La troisième trajectoire organise une sortie progressive de BI SAP. Elle demande d’abord de classer les contenus entre arrêt, archivage, reprise à l’identique fonctionnelle et reconstruction. Elle échoue lorsque tous les rapports sont déclarés stratégiques sans preuve d’usage. Elle échoue aussi lorsque la cible est choisie avant d’avoir compris les univers et les calculs Web Intelligence.

Le coût d’une migration ne peut pas être déduit du calendrier de support. Le calendrier vous donne une contrainte de temps. La charge dépend du volume actif, de la complexité des documents, des univers, des droits et du niveau de recette exigé. Pour établir une fourchette qui sépare clairement reprise, recette et conduite de projet, vous pouvez rapprocher votre inventaire de ce chiffrage du coût de migration de BusinessObjects vers Power BI.

La cible ne doit pas être imposée par le seul impératif de fin de support. Une organisation ayant besoin de rapports paginés, de diffusions formelles et de restitutions réglementées n’évalue pas la même chose qu’un parc de tableaux Webi consultés de manière interactive. L’arbitrage entre les outils de restitution doit reprendre les usages recensés, pas les seules tendances du marché.

Aucun environnement SAP BusinessObjects 4.2 ou 4.3 n’a été ouvert pour ce dossier. Les éléments de maintenance SAP cités reposent sur les pages et notes éditeur consultées le 12 mars 2026. Avant d’engager un budget, exportez les informations de version depuis votre Central Management Console et rapprochez-les des échéances affichées dans votre accès SAP for Me.

La version 4.2 de SAP BusinessObjects fonctionne-t-elle encore après le 31 décembre 2024 ?

La plateforme peut continuer à fonctionner, mais la fin du Priority-One Support modifie le cadre de prise en charge.
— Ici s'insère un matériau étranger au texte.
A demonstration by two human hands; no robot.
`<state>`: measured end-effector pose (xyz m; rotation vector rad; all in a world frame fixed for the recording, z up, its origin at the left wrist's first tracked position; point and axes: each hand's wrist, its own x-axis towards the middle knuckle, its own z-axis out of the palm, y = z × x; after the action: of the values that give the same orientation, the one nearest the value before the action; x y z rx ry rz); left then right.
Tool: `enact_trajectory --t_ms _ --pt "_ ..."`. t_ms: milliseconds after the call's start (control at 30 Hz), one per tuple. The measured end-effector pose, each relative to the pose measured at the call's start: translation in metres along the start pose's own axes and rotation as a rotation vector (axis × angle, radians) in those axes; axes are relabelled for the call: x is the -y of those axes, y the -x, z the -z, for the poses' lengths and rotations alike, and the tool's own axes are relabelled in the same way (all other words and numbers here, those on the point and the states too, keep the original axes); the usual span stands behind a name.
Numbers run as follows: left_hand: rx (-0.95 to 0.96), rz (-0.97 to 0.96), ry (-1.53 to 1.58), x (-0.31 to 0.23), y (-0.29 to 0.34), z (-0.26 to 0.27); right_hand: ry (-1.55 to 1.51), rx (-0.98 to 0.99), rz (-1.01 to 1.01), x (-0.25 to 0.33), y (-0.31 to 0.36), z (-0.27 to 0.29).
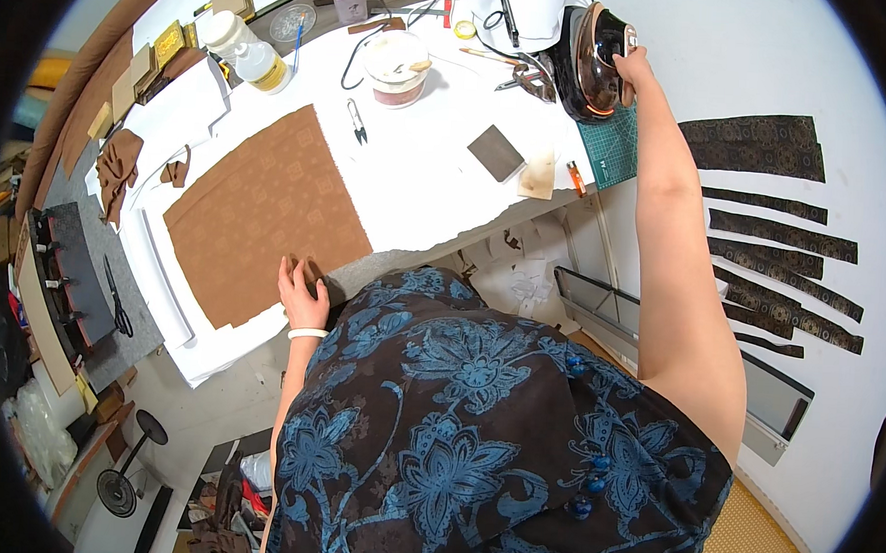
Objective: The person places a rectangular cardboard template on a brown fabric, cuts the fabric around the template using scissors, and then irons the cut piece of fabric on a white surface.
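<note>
My right arm stretches far out to the right, and my right hand is closed on the handle of a dark steam iron. The iron sits on its black stand at the far right of the table. My left hand, with a white bangle at the wrist, rests with fingers spread at the near edge of a brown patterned fabric piece. That fabric lies flat on the white-covered table. Beyond its far edge lie small thread snips.
A white bottle and a round tub stand at the back. A dark square, an orange lighter and a green cutting mat are at the right. Black scissors lie far left. Dark patterned strips hang on the right.
</note>
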<state>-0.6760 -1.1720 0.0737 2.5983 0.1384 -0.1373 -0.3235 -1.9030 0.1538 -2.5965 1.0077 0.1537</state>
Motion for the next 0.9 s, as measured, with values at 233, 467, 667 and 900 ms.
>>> enact_trajectory --t_ms 233,467,667,900 --pt "0.003 -0.002 0.008 -0.004 -0.002 0.001 0.021 0.009 -0.001 -0.009 -0.007 0.002" --pt "0.002 0.002 0.001 0.000 0.000 -0.001 0.019 -0.006 -0.015 0.001 0.002 0.001" --pt "-0.001 -0.004 0.012 -0.001 -0.001 -0.002 0.016 -0.021 -0.006 -0.004 0.000 0.004" --pt "-0.006 -0.008 -0.015 0.002 0.003 -0.003 0.018 -0.012 -0.019 -0.001 0.001 0.001"
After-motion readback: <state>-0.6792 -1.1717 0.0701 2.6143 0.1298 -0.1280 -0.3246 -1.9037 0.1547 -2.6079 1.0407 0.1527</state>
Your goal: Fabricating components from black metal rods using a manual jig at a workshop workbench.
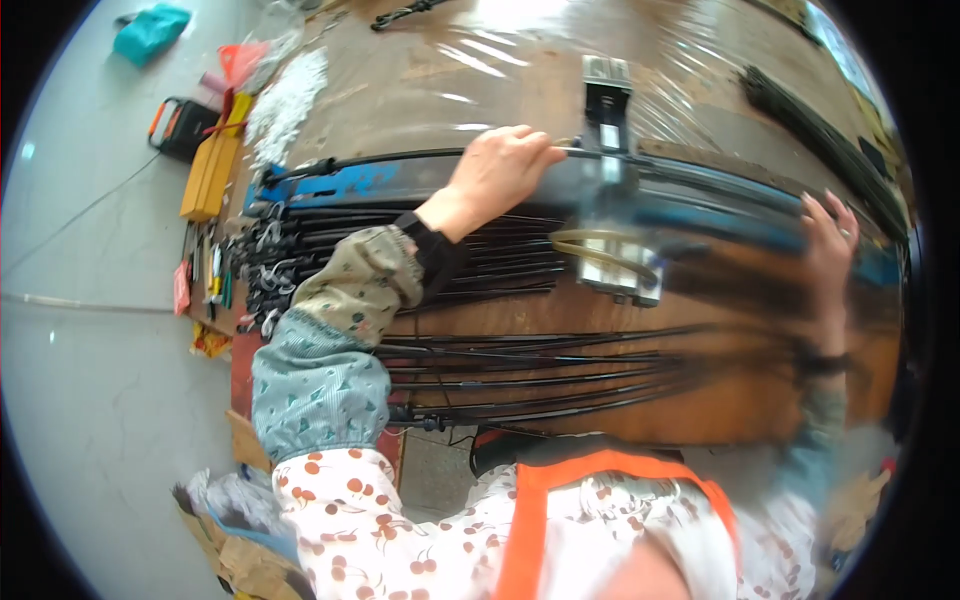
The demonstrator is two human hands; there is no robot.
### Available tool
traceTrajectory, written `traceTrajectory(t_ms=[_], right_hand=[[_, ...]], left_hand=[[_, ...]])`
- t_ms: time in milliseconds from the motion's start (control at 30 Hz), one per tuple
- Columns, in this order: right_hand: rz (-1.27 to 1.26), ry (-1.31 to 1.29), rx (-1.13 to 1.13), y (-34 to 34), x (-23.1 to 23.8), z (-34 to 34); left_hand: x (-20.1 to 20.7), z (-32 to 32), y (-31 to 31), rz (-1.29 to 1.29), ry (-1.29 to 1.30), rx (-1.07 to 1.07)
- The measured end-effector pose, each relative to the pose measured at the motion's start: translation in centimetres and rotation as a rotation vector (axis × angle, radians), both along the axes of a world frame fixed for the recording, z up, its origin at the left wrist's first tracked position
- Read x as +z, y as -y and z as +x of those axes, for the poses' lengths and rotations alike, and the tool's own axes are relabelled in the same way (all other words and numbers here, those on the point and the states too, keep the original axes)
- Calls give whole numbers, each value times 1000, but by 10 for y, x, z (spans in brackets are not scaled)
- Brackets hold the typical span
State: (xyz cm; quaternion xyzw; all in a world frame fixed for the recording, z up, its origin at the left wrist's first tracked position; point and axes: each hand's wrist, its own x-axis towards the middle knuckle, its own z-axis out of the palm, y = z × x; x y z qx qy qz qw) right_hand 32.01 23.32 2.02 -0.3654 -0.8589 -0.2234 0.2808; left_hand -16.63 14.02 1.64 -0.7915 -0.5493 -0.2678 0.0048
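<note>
Black cable (400, 155) is running, in the head view, into the left hand (500, 172), whose thumb and fingers are pinching it. Right of this grip, a black-and-silver fixture (607, 105) is standing. Farther right, the right hand (830, 245) is blurring; its grip cannot be told. Nearer the wearer, loose cables (500, 250) are lying below the left grip.

A black case (182, 130) sits beside a yellow box (208, 180), a teal bundle (152, 34) beyond.
</note>
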Motion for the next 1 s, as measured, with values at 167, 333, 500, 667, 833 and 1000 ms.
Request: traceTrajectory(t_ms=[167, 333, 500, 667, 833, 1000], right_hand=[[-62, 16, 110, 62, 7, -47], [-197, -151, 152, 80, -11, -71], [-247, -198, 242, 86, -24, -98], [-465, -257, 374, 83, -34, -128], [-664, -347, 547, 63, -35, -124], [-464, 54, 361, 104, -62, -111]], left_hand=[[7, 17, 1, -40, -168, 117], [7, 19, 3, -163, -139, 147], [4, 21, 3, -110, -144, 112], [7, 24, 1, -74, -142, 111], [-9, 13, -8, 140, -265, 29], [-6, -53, -3, 427, -512, -29]])
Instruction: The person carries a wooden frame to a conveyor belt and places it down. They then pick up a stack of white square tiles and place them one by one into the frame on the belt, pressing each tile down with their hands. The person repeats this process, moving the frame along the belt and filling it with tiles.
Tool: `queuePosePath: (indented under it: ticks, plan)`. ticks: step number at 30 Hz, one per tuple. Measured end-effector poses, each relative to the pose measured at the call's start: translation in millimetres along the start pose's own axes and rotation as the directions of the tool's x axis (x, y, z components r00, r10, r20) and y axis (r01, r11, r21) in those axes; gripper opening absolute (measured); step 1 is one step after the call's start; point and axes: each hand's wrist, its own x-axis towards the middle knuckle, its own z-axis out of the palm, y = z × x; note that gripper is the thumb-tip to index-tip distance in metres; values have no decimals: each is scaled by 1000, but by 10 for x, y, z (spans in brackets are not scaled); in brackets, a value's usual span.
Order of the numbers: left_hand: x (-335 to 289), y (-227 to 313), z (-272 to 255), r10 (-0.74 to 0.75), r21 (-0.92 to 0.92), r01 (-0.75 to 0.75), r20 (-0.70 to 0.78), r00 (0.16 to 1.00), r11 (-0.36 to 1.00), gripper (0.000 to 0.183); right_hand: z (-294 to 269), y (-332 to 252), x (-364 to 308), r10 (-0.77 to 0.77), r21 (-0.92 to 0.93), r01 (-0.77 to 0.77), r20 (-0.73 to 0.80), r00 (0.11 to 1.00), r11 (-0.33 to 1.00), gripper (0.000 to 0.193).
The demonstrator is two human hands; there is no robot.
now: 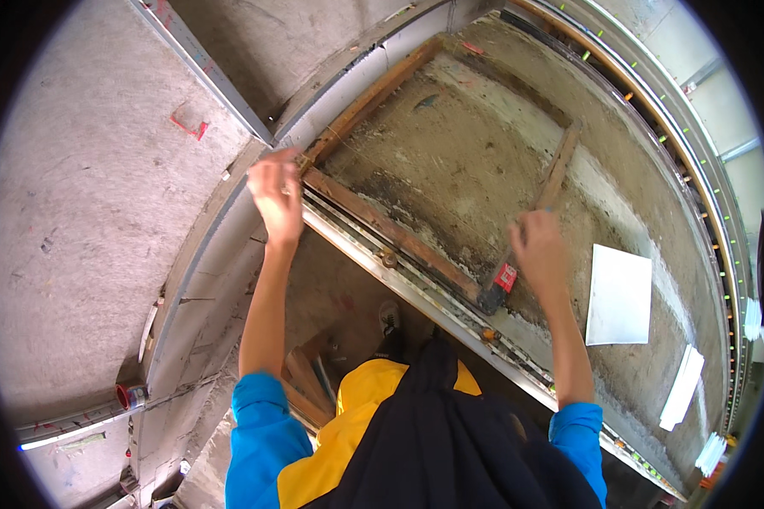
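Observation:
A rectangular frame of wooden strips (390, 222) lies on a stained worktable (458, 127). Beside its left corner is my left hand (278, 197), raised with its fingers curled in and slightly blurred. My right hand (542, 253) hovers over or touches the frame's right strip (560, 165); its fingers bend inward, and what they hold, if anything, is hidden. Just below that hand, at the frame's near right corner, sits a black tool-like piece with a red label (505, 277). A thin pale line, perhaps string, crosses near the left corner.
A white sheet (620, 295) and a smaller white piece (682, 388) lie on the right of the table. A metal rail (450, 293) with small knobs edges the near side. Left stands a grey concrete-like surface (102, 220) with a red bracket-shaped mark (191, 125).

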Motion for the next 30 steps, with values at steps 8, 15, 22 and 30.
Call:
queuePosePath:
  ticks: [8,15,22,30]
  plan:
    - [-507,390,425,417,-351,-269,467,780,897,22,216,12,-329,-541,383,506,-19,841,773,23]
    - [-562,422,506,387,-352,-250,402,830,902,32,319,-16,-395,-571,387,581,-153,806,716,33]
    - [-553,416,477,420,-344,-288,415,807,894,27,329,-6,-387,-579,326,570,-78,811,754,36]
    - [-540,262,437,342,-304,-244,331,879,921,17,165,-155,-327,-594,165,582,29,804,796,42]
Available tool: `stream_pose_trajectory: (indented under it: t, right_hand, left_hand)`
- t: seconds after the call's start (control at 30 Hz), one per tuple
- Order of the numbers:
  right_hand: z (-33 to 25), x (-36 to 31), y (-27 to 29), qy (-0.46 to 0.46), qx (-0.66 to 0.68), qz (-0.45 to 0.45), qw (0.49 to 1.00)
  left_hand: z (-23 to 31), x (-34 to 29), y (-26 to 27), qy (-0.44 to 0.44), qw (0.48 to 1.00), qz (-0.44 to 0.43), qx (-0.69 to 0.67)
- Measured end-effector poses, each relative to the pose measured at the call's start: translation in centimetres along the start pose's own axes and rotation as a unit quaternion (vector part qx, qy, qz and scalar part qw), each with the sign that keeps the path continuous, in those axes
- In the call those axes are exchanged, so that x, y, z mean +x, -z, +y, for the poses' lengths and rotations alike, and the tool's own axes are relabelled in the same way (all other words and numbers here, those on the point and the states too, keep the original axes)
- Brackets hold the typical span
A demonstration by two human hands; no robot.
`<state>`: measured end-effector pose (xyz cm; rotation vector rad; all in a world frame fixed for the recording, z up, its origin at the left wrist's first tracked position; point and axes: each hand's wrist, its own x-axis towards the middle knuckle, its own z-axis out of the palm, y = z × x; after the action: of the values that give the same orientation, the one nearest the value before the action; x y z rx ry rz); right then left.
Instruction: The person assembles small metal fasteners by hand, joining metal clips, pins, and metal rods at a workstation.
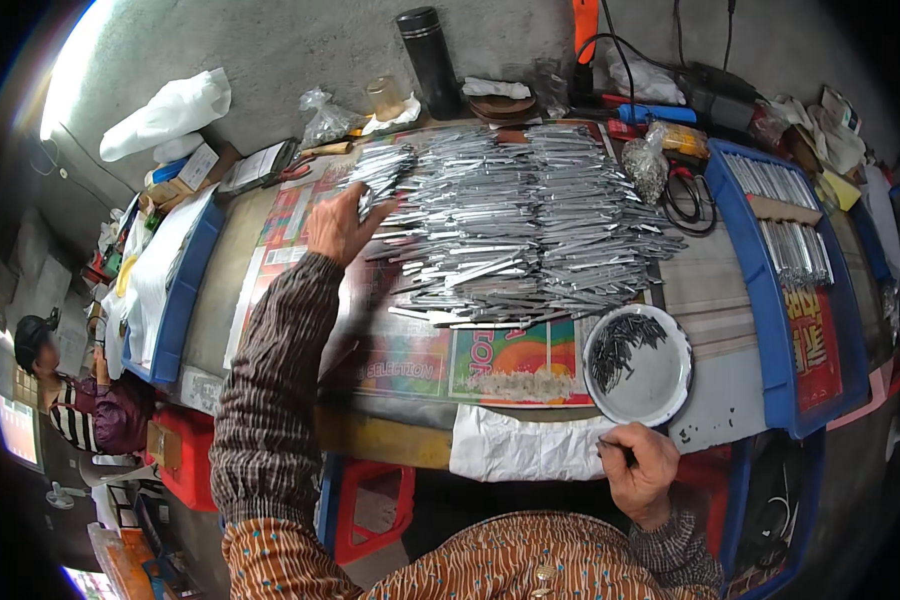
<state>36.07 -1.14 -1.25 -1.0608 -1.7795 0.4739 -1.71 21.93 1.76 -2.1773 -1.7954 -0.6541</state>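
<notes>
A wide heap of thin silvery metal strips (pixel 480 220) covers the middle of the table in rough rows. My left hand (pixel 340 226) reaches to the heap's left edge, thumb and forefinger apart at a smaller bunch of strips (pixel 386 165); the other fingers are partly hidden. Near the table's front edge, my right hand (pixel 642 474) is closed in a pinch, with a dark speck at the fingertips too small to name. Just beyond it stands a round white enamel bowl (pixel 660 385) with small dark pin-like pieces (pixel 625 345) on its left side.
A white cloth (pixel 525 447) hangs over the front edge. Blue trays stand at the right (pixel 760 300) and left (pixel 185 290), the right one with bundled strips. A black flask (pixel 430 62) and a bag of small parts (pixel 646 165) sit behind. A person (pixel 95 395) is far left.
</notes>
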Motion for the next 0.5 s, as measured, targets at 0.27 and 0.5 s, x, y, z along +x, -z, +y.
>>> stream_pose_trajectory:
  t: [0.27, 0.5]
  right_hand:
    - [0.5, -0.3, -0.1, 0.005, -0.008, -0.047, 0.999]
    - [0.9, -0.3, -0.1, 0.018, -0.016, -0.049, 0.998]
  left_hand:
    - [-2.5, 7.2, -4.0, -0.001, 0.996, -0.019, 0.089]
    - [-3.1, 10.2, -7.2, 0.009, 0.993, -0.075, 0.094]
La KBA SAP 3263860, consultée le 12 mars 2026, doit être vérifiée avec votre contrat de maintenance et votre niveau de Support Package.

La version 4.3 permet-elle de conserver les univers et les rapports Web Intelligence ?

La version 4.3 est conçue comme une continuité de BI Platform 4.x. La compatibilité réelle dépend toutefois de votre version source, des univers, des SDK, des extensions et du chemin de montée de version validé dans la documentation SAP.

Faut-il migrer tous les rapports avant une mise à jour BusinessObjects ?

Non. Commencez par mesurer les consultations sur douze mois et identifiez les publications, les rapports de clôture et les dépendances techniques. Les contenus non utilisés et sans dépendance peuvent être archivés après validation de leur propriétaire.

Comment vérifier le calendrier de support de mon installation BI SAP ?

Relevez la version exacte, le Support Package et le patch depuis votre environnement, puis consultez les KBA 3263860 et 2144559 ainsi que SAP for Me. Conservez la date de consultation et le périmètre de maintenance associé à votre contrat.